Nothing but a number should be given: the count of lines in the listing that include "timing".

━━━

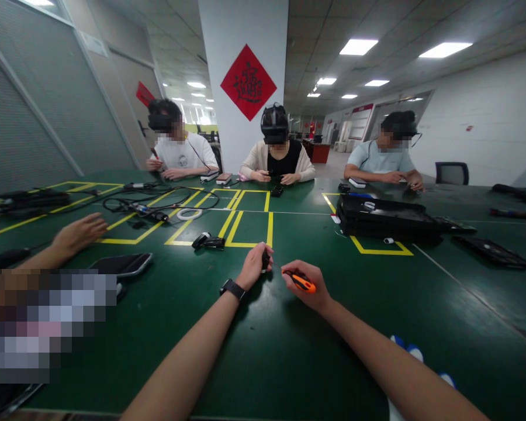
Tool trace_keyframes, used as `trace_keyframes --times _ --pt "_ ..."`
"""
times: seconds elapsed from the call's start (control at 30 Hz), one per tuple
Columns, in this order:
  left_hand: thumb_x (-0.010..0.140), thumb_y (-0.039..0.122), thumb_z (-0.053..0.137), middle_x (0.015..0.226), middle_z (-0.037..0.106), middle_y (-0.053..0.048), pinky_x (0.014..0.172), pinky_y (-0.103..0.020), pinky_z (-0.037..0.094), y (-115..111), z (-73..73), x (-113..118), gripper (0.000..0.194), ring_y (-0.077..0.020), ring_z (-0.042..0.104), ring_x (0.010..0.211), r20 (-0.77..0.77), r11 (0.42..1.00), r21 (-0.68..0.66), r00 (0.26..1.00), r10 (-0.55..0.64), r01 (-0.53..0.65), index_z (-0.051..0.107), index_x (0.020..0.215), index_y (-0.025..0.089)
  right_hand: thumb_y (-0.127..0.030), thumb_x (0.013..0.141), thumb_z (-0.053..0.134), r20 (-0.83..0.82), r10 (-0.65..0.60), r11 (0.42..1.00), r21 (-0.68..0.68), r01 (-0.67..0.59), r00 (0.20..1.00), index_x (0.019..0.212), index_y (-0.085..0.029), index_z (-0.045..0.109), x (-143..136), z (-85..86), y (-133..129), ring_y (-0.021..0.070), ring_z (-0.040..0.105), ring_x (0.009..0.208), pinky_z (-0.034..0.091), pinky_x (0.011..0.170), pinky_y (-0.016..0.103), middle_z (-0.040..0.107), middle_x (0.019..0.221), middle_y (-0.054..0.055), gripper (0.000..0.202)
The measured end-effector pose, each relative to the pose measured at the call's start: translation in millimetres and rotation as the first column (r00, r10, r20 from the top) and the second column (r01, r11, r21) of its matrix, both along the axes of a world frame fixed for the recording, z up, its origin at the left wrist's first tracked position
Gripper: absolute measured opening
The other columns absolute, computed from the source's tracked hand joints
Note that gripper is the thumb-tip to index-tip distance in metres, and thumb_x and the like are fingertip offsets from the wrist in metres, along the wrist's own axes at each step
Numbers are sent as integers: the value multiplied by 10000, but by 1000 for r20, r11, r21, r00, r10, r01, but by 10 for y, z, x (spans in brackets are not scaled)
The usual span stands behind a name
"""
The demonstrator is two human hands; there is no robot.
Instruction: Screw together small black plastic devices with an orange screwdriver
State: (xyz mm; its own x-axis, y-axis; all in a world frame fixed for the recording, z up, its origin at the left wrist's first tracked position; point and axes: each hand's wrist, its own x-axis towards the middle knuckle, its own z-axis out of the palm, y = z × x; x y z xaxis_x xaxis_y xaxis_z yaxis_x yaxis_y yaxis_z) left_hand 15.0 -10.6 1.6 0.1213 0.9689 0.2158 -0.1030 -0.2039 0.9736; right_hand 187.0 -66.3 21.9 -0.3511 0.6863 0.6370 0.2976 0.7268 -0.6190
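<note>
My left hand (255,268), with a dark watch on the wrist, is closed round a small black part (265,261) above the green table. To its right, my right hand (307,283) grips an orange-and-black screwdriver (301,281). The thin shaft points left and its tip reaches the black part; the exact contact is too small to tell. Beyond my left hand, small black pieces (208,241) lie on the table.
The green table (245,351) bears yellow tape outlines, tangled black cables (158,213) and a stack of black panels (386,216). A person's arm (76,237) reaches in from the left beside a phone (123,264). Three people sit opposite.
</note>
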Motion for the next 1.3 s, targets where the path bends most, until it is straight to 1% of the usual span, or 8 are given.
trace_keyframes --times 0.2,0.4,0.57,0.7,0.8,0.93,1.13,1.3 --pt "819 526 328 652 547 -9 470 -200 405 13 -16 -16 428 -82 523 476 37 1000 -21 999 -2 2 521 824 143 -228 769 532 -2 4 1000 -12 -4 1000 923 -189 571 15 29 9 129 536 698 437 651 251 569 789 26 164" --pt "801 538 346 680 568 -23 529 -227 437 40 -22 2 442 -99 545 530 21 999 -46 999 26 -25 545 803 144 -230 743 560 -145 -111 990 -100 98 983 857 -189 522 4 -17 33 116 537 623 446 585 233 556 744 7 127" --pt "790 490 410 721 586 -30 634 -236 429 69 -10 -39 375 -119 548 656 -72 984 80 984 164 -158 568 765 150 -273 744 576 -189 -83 980 -193 46 978 835 -187 578 47 -22 118 149 566 743 465 675 272 600 839 36 125" --pt "740 465 509 723 590 -11 610 -218 400 57 -13 -66 312 -116 526 666 -167 971 93 957 235 -222 578 789 164 -354 756 556 -278 -15 897 -428 -110 960 925 -180 586 120 -54 241 142 566 643 461 510 247 614 858 57 244" --pt "711 460 547 731 577 -4 568 -210 386 57 -32 -52 302 -110 503 638 -214 973 92 950 226 -211 577 781 167 -385 788 502 -359 -5 838 -511 -192 933 941 -164 571 163 -84 309 140 572 624 462 501 248 627 837 68 278" --pt "711 452 552 697 561 -2 570 -215 381 73 -67 -26 293 -116 495 631 -234 968 113 941 246 -224 571 786 169 -380 749 562 -336 -69 870 -480 -108 939 863 -156 562 202 -106 346 129 565 600 469 564 257 632 738 44 251" --pt "723 425 547 694 566 -2 619 -239 383 44 -57 -45 257 -124 499 636 -266 938 202 906 329 -281 553 763 172 -375 692 619 -92 -243 941 -263 211 966 790 -153 616 279 -125 359 147 563 683 457 666 291 621 760 32 242" --pt "737 411 538 705 581 -6 638 -244 389 13 -15 -69 236 -127 517 657 -303 948 252 915 266 -192 541 737 174 -281 707 602 43 -157 961 -222 163 987 861 -162 612 273 -169 373 148 577 778 454 751 303 621 844 31 195"
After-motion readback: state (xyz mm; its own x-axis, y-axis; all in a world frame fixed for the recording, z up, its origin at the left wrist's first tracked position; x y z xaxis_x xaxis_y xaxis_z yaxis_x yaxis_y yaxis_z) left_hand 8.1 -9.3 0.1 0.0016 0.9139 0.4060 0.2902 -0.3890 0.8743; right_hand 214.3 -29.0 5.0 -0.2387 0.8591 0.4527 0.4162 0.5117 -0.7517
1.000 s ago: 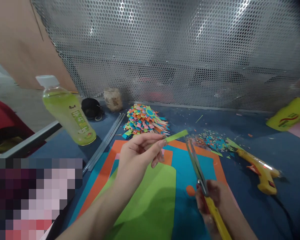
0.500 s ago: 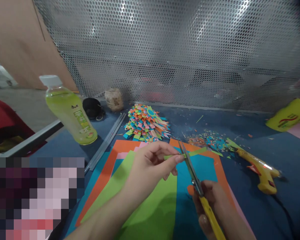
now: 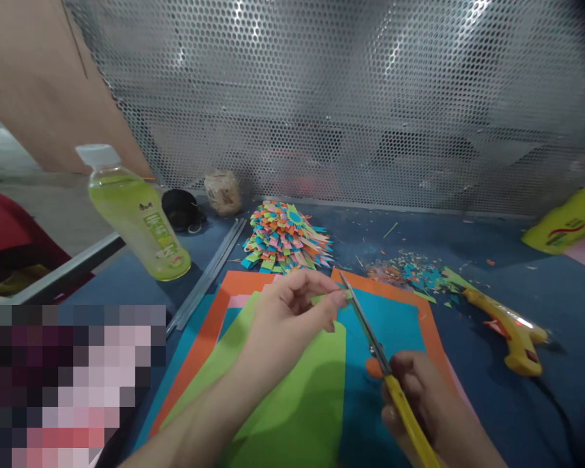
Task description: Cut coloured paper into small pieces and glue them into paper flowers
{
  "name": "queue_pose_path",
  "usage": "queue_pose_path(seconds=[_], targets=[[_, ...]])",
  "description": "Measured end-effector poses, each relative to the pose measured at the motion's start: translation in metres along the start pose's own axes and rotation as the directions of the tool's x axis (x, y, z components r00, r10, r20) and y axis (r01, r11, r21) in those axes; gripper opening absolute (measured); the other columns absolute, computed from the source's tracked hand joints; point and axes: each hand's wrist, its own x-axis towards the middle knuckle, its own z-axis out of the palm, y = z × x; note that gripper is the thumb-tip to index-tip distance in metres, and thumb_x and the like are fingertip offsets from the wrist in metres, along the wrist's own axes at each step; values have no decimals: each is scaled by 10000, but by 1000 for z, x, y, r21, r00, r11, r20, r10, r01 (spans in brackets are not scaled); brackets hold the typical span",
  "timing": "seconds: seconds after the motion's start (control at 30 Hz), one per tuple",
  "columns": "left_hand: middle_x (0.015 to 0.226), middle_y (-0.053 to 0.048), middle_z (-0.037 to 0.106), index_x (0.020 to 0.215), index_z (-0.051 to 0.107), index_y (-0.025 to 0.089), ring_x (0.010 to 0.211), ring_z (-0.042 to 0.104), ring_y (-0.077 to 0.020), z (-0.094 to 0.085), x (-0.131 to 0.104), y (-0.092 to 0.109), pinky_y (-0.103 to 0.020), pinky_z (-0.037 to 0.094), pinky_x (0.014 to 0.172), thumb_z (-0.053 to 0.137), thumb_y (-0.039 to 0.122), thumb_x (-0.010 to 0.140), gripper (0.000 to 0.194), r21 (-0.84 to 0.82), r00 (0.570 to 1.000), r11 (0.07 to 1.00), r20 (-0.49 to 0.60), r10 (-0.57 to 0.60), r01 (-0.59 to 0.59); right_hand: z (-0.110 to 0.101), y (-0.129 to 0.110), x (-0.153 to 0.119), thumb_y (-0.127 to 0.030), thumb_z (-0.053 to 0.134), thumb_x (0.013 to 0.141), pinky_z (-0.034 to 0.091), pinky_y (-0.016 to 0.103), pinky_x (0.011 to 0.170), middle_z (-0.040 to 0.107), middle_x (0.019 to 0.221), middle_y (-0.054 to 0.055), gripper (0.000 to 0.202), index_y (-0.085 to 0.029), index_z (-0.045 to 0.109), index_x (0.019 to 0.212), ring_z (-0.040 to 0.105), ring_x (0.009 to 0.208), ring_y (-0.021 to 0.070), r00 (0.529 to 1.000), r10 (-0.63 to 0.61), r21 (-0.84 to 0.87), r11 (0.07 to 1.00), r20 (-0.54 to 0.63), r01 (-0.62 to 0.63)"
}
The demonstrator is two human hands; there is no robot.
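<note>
My left hand [image 3: 290,315] pinches a narrow green paper strip [image 3: 347,296] between thumb and fingertips, above the stacked sheets. Yellow-handled scissors [image 3: 403,403] are in my right hand [image 3: 426,403], its fingers wrapped about the handle. Their metal blades point up and to the left, lying close together right beside the strip and my left fingertips. Part of an orange handle grip shows at the scissors' left side. Below both hands lie a light green sheet [image 3: 292,383], a blue sheet [image 3: 385,312] and orange sheets.
Behind the sheets sits a pile of fringed multicoloured paper pieces [image 3: 285,237]. Paper scraps [image 3: 419,273] and a yellow glue gun [image 3: 511,328] with a cord lie to the right. Leftward are clear thin sticks [image 3: 207,276] and a drink bottle [image 3: 136,221]. A perforated metal panel [image 3: 322,97] closes the back.
The strip's long end beyond the blades no longer shows; only a short piece is left at my fingertips. The scissors have closed and shifted slightly left, and my left hand moved slightly left.
</note>
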Motion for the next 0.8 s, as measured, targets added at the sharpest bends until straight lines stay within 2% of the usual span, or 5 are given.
queue_pose_path(seconds=[0.1,0.2,0.43,0.63,0.8], targets=[[728,11,648,798,589,194,584,568,-95,-7,5,-9,-197,445,525,528,343,819,162,439,999,898,36,25,-38,-3,-6,1,-383,550,697,377,229,433,481,533,-79,184,-268,419,755,491,433,126,998,21,-55,998,-64,-25],[749,-8,674,768,629,205,652,599,-143,-12,9,-18,-238,446,582,521,268,801,130,673,995,738,97,-13,-55,-7,-8,3,-437,518,710,397,247,470,521,561,-70,203,-266,429,773,539,471,142,990,62,-88,993,-126,-73],[858,-50,715,792,689,210,794,636,-211,-9,12,-28,-283,440,666,476,194,798,215,841,972,522,218,-85,-143,-35,16,13,-563,504,740,450,309,532,663,731,32,321,-269,409,827,647,622,238,920,264,-360,861,-290,-360],[934,-68,699,883,677,193,858,633,-206,-8,14,-32,-284,451,707,405,189,837,276,868,952,453,283,-117,-202,-43,29,16,-444,468,762,441,338,526,630,711,71,205,-263,376,793,642,623,277,900,105,-491,808,-424,-325],[932,-64,694,880,661,183,855,628,-210,-9,14,-31,-287,453,701,408,138,812,266,890,954,398,284,-99,-224,-50,33,25,-367,503,709,457,355,609,638,798,109,248,-223,393,879,648,721,300,922,84,-536,792,-379,-293]])
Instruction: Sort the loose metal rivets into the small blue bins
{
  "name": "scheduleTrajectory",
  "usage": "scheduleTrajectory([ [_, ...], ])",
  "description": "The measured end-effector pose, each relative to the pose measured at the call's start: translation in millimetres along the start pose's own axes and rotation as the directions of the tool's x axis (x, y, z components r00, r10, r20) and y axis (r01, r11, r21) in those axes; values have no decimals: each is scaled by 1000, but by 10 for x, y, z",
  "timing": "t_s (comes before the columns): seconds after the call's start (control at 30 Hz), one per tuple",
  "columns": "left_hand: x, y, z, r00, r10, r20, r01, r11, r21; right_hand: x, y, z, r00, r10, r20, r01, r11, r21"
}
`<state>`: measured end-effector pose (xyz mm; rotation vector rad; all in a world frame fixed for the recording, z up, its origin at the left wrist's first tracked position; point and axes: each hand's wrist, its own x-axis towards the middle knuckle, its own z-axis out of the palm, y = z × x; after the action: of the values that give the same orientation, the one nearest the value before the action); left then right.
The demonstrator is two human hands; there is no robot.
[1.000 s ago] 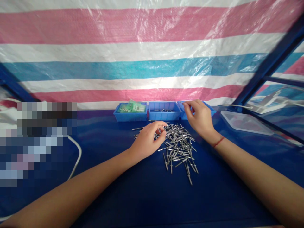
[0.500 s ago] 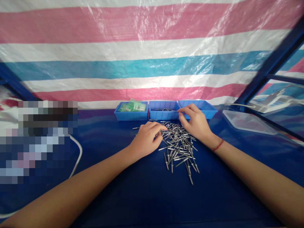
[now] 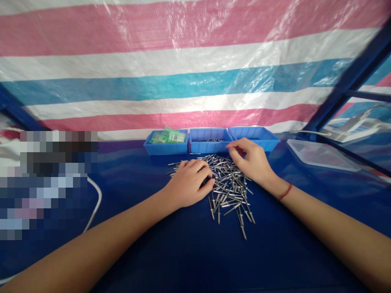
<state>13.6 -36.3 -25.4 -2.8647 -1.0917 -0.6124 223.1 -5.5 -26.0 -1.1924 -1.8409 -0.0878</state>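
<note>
A loose pile of metal blind rivets [image 3: 231, 189] lies on the dark blue table [image 3: 183, 252]. My left hand [image 3: 192, 183] rests low over the pile's left side, fingers curved and thumb held apart from the index finger; rivets lie under and beside its fingertips. At the pile's far right, my right hand [image 3: 251, 158] is just in front of the blue bins, thumb and index tips drawn close together. Whatever may be between those tips is too small to make out. Several rivets lie in the middle blue bin [image 3: 198, 147] behind the pile.
The left blue bin [image 3: 166, 149] holds green-tinted plastic packets [image 3: 171, 135]. Beside the middle bin stands the right blue bin [image 3: 265, 140], partly behind my right hand. A translucent plastic lid [image 3: 322, 155] lies at right. A white cable [image 3: 98, 199] runs along the left.
My right hand has drawn back slightly from the bins towards the pile. My left hand has shifted a little nearer, its thumb and index finger further apart.
</note>
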Motion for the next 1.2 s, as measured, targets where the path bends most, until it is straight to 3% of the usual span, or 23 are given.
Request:
scheduleTrajectory([
  [0.23,8,-18,19,995,103,17,-102,994,-47,-47,-11,66,991,121,60,-126,988,84],
  [0.43,7,-14,29,1000,8,-27,-9,999,-47,-61,-12,87,981,167,95,-178,976,125],
  [0.67,-3,-19,19,997,57,-42,-59,998,-38,-67,-22,102,974,187,127,-203,971,127],
  [1.2,21,-12,4,996,-41,-82,39,999,-20,-72,-52,95,978,167,129,-185,972,146],
])
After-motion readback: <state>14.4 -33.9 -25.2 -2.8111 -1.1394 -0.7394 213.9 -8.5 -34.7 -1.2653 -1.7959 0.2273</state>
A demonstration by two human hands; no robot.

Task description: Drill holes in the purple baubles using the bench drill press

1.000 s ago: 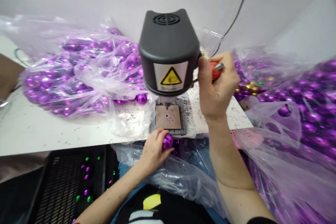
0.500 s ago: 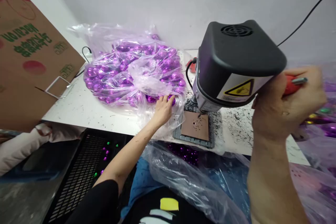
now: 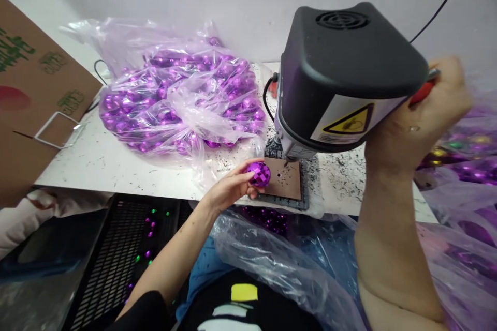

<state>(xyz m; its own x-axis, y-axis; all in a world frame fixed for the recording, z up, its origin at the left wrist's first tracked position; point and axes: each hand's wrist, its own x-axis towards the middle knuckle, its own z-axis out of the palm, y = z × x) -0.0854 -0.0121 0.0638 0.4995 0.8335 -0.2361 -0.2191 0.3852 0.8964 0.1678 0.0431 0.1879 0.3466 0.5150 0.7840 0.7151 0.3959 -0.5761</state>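
Note:
A shiny purple mirror-tiled ball (image 3: 259,174) is in the fingers of my left hand (image 3: 235,186), at the left edge of a brown board (image 3: 289,190) with a small hole. That board lies on the dark base of a black drill press (image 3: 349,57), whose bit points down above it. My right hand (image 3: 421,114) is wrapped round the red handle (image 3: 422,92) on the machine's right side. To the left, a clear plastic bag (image 3: 198,103) full of similar purple balls rests on the white table (image 3: 155,176).
A cardboard box (image 3: 39,98) with a wire handle stands at the left. Dark shavings (image 3: 341,181) litter the table around the press. Below the edge are a black crate (image 3: 112,248) and an open plastic bag (image 3: 272,258). More bagged balls (image 3: 477,170) lie at right. Another person's sleeve (image 3: 77,201) shows at far left.
My left hand has drawn a purple ball from the bag and moved it right and toward me, beside the board. My right hand stays on the handle. The view has shifted slightly.

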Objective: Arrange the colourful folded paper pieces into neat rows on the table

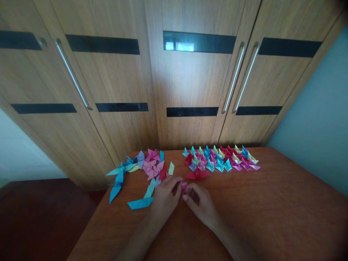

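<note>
Between my two hands, just above the table, is a small pink folded paper piece (184,187). My left hand (168,194) pinches its left side with thumb and fingers, and my right hand (199,201) pinches its right side. Fingers cover much of it, so its exact shape is hidden. Just beyond my hands lies a red folded paper piece (197,175). Left of my left hand are a blue folded strip (140,203) and a pale green strip (149,188). A pile of pink folded papers (152,168) lies behind them.
Rows of small colourful folded paper pieces (214,159) stand at the table's back right. Blue winged folded papers (117,185) lie near the left edge of the brown table (258,210). A wooden wardrobe (187,83) with metal handles rises directly behind the table.
</note>
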Available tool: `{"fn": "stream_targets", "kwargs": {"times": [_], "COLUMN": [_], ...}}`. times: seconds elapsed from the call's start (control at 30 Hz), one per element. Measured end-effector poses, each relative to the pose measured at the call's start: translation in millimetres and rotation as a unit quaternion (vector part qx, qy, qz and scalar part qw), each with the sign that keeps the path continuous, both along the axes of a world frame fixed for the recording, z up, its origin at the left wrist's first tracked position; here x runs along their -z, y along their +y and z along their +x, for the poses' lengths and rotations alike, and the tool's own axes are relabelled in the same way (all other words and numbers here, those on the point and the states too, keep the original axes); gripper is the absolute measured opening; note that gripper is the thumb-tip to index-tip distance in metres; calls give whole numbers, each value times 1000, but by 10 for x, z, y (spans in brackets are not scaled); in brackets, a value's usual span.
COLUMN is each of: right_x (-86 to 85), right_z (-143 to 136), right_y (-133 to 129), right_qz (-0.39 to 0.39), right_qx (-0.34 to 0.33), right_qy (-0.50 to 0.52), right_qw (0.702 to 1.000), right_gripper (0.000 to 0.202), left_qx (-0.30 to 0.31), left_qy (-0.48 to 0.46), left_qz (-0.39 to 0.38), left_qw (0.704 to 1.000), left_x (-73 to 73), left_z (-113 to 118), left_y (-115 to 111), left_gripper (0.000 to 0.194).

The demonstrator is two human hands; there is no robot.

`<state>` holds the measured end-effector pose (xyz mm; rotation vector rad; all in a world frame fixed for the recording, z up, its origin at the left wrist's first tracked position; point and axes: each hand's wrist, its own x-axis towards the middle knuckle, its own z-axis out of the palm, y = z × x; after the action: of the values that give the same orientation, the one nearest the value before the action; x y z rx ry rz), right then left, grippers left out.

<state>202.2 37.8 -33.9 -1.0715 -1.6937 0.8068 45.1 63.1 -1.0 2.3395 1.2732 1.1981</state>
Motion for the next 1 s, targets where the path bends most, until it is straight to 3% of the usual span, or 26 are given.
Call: {"fn": "stream_targets", "kwargs": {"times": [0.23, 0.37, 0.5, 1.0], "right_x": [-49, -14, 45, 156], "right_z": [30, 35, 40, 65], "right_y": [-12, 0, 27, 110], "right_qz": [28, 16, 8, 11], "right_qx": [28, 38, 58, 83], "right_qy": [6, -45, -82, -97], "right_qw": [999, 998, 995, 992], "right_gripper": [17, 6, 10, 18], "left_qx": [1, 0, 5, 47], "left_qy": [-5, 39, 60, -1], "left_qz": [5, 2, -9, -16], "left_qw": [1000, 999, 998, 999], "left_x": [68, 84, 104, 139], "left_z": [2, -1, 3, 59], "left_y": [-7, -19, -29, -74], "left_gripper": [18, 16, 17, 22]}}
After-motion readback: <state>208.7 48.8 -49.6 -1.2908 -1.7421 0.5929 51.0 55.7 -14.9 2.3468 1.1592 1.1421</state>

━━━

> _SOLUTION BELOW_
2